Task objective.
Your output should be the lines below from the one holding "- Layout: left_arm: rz" through the one holding "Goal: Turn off", transcribed exactly, with no pictures.

The input.

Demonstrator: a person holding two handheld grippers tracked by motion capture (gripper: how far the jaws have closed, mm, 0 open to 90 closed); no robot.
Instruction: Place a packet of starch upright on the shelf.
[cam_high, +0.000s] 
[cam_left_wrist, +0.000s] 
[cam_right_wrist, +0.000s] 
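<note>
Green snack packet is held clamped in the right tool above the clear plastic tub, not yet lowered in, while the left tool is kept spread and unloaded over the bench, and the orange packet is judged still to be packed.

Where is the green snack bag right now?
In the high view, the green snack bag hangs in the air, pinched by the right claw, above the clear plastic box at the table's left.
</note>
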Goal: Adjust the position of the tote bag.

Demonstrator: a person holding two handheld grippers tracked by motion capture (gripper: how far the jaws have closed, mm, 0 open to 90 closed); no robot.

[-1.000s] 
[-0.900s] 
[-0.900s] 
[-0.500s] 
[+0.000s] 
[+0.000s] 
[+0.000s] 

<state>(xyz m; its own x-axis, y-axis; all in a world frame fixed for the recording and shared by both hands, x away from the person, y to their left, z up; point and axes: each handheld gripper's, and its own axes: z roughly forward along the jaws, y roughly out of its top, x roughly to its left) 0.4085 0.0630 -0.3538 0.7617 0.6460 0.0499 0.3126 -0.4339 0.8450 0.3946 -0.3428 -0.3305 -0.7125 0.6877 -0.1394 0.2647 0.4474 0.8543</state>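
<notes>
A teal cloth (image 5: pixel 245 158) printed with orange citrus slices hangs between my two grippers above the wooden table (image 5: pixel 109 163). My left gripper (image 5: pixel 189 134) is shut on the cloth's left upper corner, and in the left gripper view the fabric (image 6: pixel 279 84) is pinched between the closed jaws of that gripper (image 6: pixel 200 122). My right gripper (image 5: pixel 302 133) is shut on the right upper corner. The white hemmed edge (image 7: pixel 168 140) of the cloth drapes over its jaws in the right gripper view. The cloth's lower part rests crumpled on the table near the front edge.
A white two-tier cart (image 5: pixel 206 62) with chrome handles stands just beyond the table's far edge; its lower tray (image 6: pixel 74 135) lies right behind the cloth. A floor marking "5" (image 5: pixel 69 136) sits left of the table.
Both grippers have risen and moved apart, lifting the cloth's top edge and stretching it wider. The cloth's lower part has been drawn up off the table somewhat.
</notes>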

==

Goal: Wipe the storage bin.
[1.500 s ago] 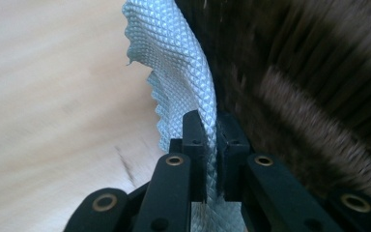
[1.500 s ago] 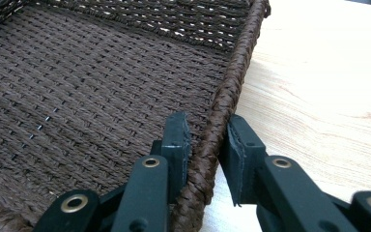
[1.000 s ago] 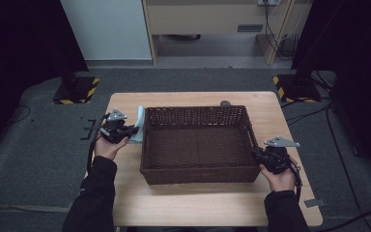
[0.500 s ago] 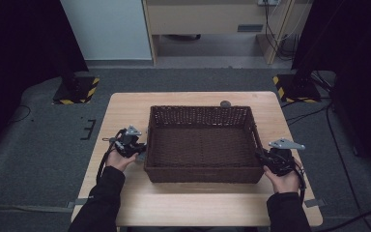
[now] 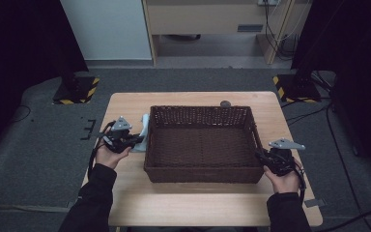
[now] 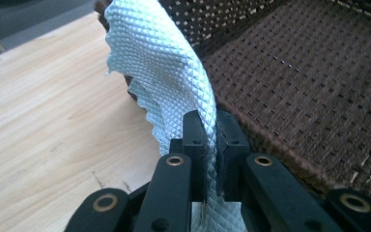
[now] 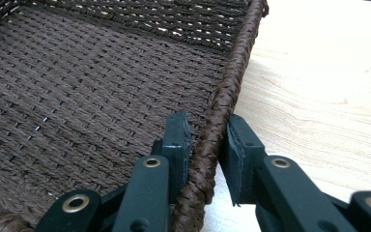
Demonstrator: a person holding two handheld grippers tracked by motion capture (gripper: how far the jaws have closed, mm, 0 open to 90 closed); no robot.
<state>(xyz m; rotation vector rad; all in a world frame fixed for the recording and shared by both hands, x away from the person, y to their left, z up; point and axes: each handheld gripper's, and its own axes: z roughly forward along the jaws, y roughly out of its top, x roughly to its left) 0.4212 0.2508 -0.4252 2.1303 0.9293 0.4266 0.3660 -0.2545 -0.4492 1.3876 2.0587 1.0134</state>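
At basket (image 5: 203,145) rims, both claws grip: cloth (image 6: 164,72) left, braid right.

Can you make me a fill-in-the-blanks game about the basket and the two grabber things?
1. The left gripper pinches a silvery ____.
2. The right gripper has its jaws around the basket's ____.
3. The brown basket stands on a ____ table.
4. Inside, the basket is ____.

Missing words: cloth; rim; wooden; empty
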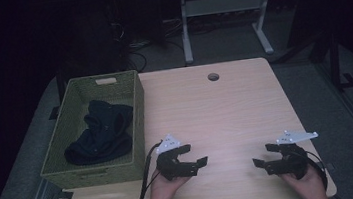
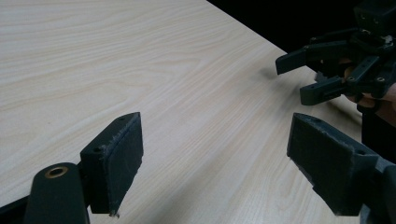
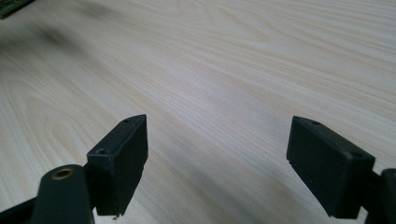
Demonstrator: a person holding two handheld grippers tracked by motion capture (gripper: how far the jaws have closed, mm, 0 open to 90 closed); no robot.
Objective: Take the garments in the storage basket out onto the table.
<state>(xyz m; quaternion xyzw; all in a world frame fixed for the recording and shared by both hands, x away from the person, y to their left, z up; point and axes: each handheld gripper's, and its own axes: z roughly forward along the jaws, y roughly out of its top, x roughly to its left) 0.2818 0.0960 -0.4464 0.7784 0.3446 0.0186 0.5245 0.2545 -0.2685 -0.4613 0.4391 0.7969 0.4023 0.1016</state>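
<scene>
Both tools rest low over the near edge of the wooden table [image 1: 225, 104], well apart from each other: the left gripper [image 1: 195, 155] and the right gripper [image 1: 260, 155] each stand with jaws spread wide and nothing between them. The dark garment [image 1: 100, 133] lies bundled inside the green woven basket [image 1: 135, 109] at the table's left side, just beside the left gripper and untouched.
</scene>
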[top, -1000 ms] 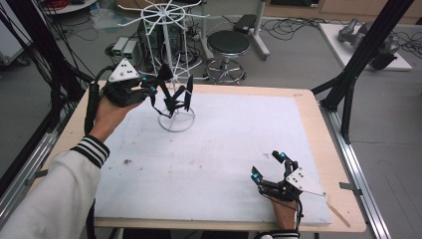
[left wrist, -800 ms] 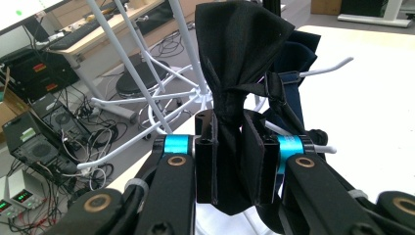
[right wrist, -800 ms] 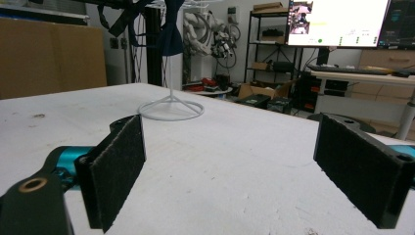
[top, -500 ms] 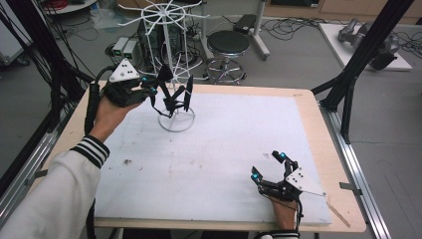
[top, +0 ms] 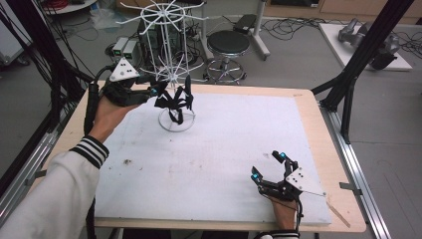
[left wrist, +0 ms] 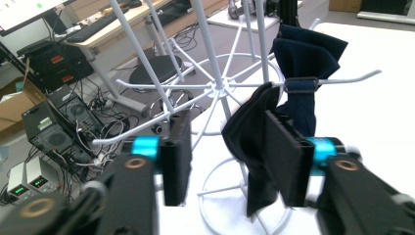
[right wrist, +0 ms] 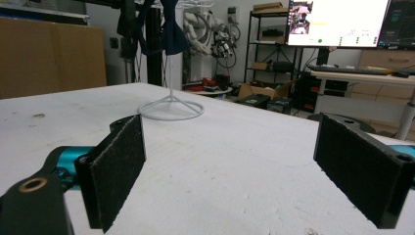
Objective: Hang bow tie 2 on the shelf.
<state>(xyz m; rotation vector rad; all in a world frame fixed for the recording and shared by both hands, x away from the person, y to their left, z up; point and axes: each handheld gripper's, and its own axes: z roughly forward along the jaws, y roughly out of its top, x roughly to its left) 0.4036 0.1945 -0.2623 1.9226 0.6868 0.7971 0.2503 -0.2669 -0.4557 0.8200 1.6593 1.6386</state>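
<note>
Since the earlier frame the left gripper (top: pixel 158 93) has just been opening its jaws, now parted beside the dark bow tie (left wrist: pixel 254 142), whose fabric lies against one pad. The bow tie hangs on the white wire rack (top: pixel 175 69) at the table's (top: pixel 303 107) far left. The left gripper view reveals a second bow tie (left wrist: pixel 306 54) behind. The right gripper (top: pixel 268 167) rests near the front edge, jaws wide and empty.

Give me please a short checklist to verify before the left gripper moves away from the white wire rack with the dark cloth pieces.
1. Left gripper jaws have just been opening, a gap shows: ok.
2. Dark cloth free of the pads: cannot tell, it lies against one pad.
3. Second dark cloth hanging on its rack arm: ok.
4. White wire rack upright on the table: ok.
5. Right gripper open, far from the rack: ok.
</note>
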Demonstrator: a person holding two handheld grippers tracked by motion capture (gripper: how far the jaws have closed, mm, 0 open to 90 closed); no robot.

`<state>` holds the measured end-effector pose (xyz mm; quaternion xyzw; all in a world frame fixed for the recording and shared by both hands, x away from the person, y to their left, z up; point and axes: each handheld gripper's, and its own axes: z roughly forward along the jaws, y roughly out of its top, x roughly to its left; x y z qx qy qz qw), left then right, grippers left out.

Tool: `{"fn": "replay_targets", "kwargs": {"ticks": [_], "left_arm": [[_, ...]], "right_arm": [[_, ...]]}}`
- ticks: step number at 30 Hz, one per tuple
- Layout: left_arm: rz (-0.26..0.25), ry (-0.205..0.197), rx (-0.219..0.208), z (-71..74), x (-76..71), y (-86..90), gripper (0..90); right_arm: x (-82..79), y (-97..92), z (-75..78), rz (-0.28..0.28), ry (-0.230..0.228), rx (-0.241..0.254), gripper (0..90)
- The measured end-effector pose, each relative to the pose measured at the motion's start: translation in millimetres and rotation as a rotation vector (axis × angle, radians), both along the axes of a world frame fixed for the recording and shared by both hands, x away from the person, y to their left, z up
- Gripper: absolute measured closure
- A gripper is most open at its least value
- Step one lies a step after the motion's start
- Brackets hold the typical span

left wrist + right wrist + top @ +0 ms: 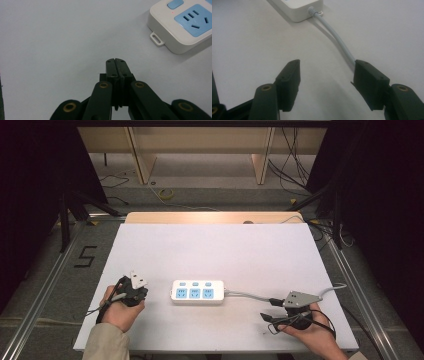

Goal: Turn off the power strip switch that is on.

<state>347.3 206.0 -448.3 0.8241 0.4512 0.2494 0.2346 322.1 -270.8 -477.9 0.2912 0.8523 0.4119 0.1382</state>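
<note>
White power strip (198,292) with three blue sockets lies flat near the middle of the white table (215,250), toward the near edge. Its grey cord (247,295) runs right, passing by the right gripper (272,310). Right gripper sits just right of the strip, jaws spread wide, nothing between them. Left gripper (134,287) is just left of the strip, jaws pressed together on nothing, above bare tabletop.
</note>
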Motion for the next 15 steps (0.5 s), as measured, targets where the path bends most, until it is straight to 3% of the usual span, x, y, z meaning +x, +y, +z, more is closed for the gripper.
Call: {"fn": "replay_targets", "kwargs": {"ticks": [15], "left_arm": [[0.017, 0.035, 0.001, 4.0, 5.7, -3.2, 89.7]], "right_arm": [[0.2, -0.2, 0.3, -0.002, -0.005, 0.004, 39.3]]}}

Reply.
- Layout: left_arm: rz (-0.26..0.25), ry (-0.205..0.197), rx (-0.219..0.208), z (-71..74), x (-76..71), y (-86..90), gripper (0..90); right_arm: x (-82..79), y (-97..92), z (-75..78), rz (-0.28..0.28), ry (-0.230..0.228), rx (-0.241..0.254), gripper (0..90)
- The measured end-effector pose, each relative to the pose measured at the motion's start: translation in millimetres and rotation as a rotation vector (axis × angle, radians), both along the axes of a world frame fixed for the recording and shared by both hands, x away from the person, y to their left, z up
- Gripper: absolute measured closure
- A gripper is most open at its least value
- Step one lies a step after the motion's start
- Brackets hold the typical span

left wrist + right wrist + top @ +0 ms: 

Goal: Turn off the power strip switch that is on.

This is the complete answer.